BACKGROUND: Vasculogenesis is critically important to restoring and maintaining vascular homeostasis in patients who have sickle cell disease. Emerging evidence indicates vasculo-angiogenesis is a complex process involving recruitment of endothelial progenitor cells (EPCs) from the bone marrow and homing of EPCs to sites of vascular injury. Both recruitment and homing of EPCs are intimately regulated by cytokines and growth factors that are released in response to vascular insult. Hitherto, the phenotype of growth factors and cytokines intimately involved in EPC recruitment and homing in patients who have sickle cell disease remains poorly understood.

METHODS: A total of 50 children aged 6–18 years were studied, 30 with Hemoglobin SS, including 11 on chronic red blood cell transfusions, and 20 with normal hemoglobin. We measured plasma concentrations of angiogenesis growth factors/cytokines using a multiplex assay, which permitted analysis of nine factors concurrently, and determined the number and phenotype of EPC colonies derived from peripheral blood samples.

RESULTS: Plasma concentrations of stromal derived growth factor (SDF-1, 1.7-fold), angiopoietin-2 (Ang-2, 2-fold) and erythropoietin (7-fold) were significantly elevated (p<0.001) in children with sickle cell disease compared to control subjects. On the contrary, plasma leptin was significantly lower (2-fold, p<0.001) in the sickle cell disease group, while no significant differences were found for several other angiogenic growth factors including VEGF, HGF, IL-8, PGF and PDGF between children with sickle cell disease and the control group. Peripheral blood-derived EPC colonies were significantly higher (almost 3-fold) in patients who have sickle cell disease compared to the control group. Interestingly, EPC colony number was lower in sickle cell patients on chronic transfusion therapy compared to those who were not on chronic transfusion. There were significant correlations between EPC colony number and plasma concentrations of SDF-1 (r=0.65, p<0.001) and Ang-2 (r=0.36, p<0.05), but no correlation between EPC colony number and plasma erythropoietin and leptin.
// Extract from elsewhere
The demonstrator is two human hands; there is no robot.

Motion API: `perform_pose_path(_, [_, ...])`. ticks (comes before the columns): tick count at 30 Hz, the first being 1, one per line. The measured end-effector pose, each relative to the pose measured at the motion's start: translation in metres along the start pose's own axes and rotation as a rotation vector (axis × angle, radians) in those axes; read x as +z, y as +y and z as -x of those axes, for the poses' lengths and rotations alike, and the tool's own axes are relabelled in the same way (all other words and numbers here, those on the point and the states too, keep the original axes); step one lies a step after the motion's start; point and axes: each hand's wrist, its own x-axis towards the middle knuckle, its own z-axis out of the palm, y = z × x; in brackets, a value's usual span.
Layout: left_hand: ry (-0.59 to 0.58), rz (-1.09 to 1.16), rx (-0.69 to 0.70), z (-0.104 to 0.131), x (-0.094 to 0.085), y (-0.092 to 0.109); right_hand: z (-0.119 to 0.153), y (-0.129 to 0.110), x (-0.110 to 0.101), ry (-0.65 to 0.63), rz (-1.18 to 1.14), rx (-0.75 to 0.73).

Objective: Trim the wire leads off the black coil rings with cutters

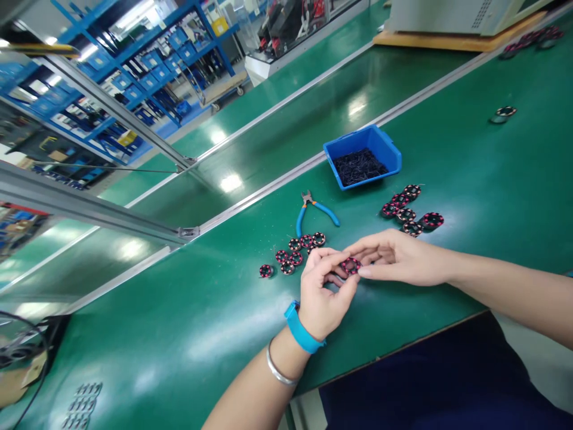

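My left hand [323, 289] and my right hand [398, 257] meet over the green table [188, 334], both pinching one small black ring with pink windings [350, 265]. The left wrist wears a blue band and a silver bangle. Just left of the hands lies a cluster of several similar rings [298, 249], with one ring [265, 271] apart from it. A second pile of rings [409, 209] lies behind my right hand. Blue-handled cutters [313, 210] rest on the table beyond the left cluster.
A blue bin [363, 155] of small black parts stands behind the cutters. A lone ring [504, 113] lies far right, more rings at the top right corner. A conveyor belt [286, 137] runs behind a metal rail. Blue shelving fills the background.
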Motion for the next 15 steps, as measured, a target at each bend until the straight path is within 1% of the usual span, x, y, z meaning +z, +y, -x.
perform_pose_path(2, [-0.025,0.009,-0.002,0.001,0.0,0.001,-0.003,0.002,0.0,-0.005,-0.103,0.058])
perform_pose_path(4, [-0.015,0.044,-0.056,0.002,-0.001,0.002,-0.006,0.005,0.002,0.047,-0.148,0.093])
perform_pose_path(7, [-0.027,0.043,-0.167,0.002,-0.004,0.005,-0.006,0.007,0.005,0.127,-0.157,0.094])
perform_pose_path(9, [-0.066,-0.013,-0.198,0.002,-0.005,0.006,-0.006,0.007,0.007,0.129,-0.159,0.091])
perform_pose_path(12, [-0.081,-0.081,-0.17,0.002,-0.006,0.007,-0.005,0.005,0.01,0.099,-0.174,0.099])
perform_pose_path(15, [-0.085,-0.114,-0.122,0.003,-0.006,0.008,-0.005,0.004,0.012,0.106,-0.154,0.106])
CONCLUSION: These data demonstrate for the first time enhanced vasculogenic potential in patients with sickle cell disease at steady-state. SDF-1 enhances the homing of EPCs and is highly expressed in ischemic tissues. The association of elevated SDF-1 and Ang-2 levels with EPC colony number is consistent with the hypothesis that sickle cell disease causes ongoing ischemic vascular injury. SDF-1 may be potentially used as a marker for vascular injury and a therapeutic target that can be developed to augment vascular repair in sickle cell disease.

Disclosures: No relevant conflicts of interest to declare.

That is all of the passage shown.